• [About this task] For the listing that follows, report how many lines contain the word "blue", giving the number and no other text.

• [Supplied information]
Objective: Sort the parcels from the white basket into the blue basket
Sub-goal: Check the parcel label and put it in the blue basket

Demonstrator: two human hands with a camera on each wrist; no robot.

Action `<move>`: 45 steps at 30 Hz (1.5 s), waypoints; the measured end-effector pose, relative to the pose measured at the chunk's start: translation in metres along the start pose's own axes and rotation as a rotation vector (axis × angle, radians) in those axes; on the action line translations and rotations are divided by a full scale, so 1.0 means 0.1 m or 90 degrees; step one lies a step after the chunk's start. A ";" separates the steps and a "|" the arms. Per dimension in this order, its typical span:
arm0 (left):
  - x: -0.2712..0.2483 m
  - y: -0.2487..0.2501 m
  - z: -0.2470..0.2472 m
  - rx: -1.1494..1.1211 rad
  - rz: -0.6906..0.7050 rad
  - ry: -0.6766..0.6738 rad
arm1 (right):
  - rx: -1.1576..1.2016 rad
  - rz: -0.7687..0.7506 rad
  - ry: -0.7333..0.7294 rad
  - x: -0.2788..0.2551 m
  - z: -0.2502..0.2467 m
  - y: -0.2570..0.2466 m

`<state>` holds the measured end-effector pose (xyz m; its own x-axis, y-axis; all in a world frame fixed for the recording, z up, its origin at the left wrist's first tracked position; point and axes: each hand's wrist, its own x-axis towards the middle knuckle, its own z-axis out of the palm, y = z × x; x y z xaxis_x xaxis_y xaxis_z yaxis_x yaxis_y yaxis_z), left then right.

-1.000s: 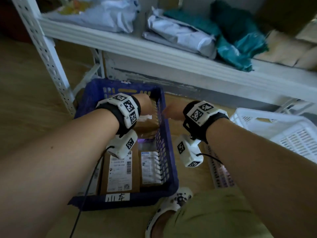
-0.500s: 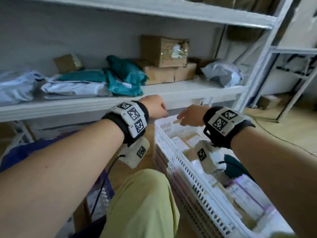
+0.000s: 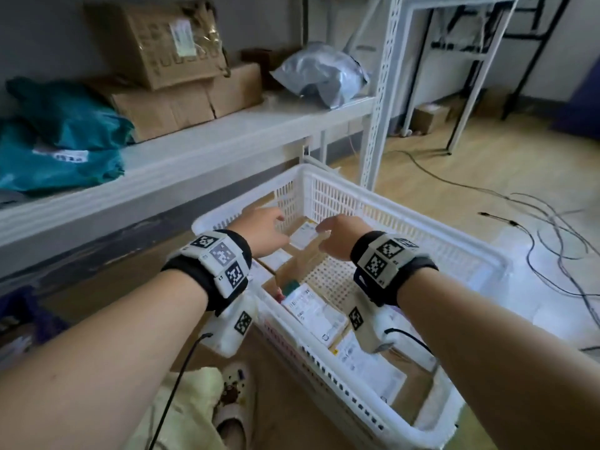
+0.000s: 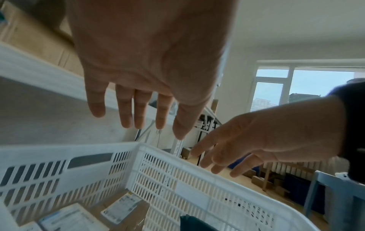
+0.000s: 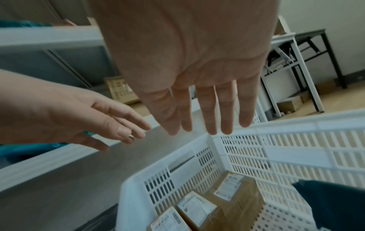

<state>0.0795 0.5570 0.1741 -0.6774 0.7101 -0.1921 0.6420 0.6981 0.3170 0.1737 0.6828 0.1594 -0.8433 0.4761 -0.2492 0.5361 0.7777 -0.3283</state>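
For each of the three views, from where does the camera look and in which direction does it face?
Head: from the person's head, down at the white basket; both forearms, left hand, right hand.
Left wrist: under the left wrist, along the open left hand to the basket's far corner.
Right wrist: under the right wrist, along the open right hand to the parcels.
Both wrist views share the basket and the opposite hand.
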 end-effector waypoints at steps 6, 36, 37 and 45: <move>0.70 -0.36 0.33 -0.071 -0.089 -0.060 | 0.004 0.045 -0.092 0.69 0.29 0.13; 2.70 -1.29 1.08 -0.169 -0.427 -0.223 | 0.063 0.088 -0.329 2.95 1.42 0.09; 2.72 -1.28 1.14 -0.174 -0.453 -0.216 | 0.073 0.097 -0.347 2.98 1.48 0.12; 2.87 -1.31 1.37 -0.306 -0.511 -0.161 | 0.203 0.161 -0.341 3.09 1.73 0.37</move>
<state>-0.1495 0.6814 -0.0502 -0.7170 0.0759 -0.6929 -0.2313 0.9119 0.3391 -0.0608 0.7876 -0.0874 -0.5994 0.2942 -0.7444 0.7689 0.4700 -0.4334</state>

• [Result of the task] 2